**Task prompt:**
Exactly the lines from the one with "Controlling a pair" through the final line of the listing below should appear in the answer, and no others.
START Source data
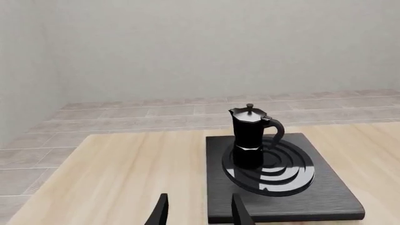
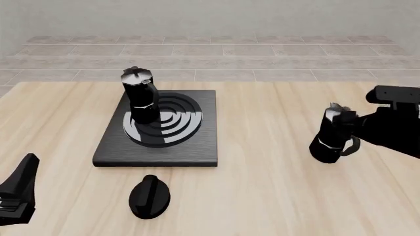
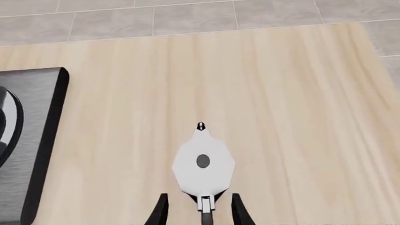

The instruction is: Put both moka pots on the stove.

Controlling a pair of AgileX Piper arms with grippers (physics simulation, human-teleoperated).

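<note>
One moka pot [image 2: 139, 94] stands upright on the stove [image 2: 157, 129], left of centre in the front view, on the burner's left part. The second pot [image 2: 333, 134] is at the right, on the table [image 2: 262, 162]. The right hand [image 2: 347, 129] has its fingers [image 3: 160, 211] either side of the handle; whether they grip, I cannot tell. The left hand [image 1: 198, 211], lower left, is open, holding nothing.
</note>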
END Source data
**Response:**
Controlling a pair of AgileX Piper arms with grippers (physics simulation, human-teleoperated).

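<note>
One moka pot [image 2: 139, 94] stands upright on the stove [image 2: 157, 129], left of centre in the front view, on the burner's left part. The second pot [image 2: 333, 134] is at the right, on the table [image 2: 262, 162]. The right hand [image 2: 347, 129] has its fingers [image 3: 160, 211] either side of the handle; whether they grip, I cannot tell. The left hand [image 1: 198, 211], lower left, is open, holding nothing.
</note>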

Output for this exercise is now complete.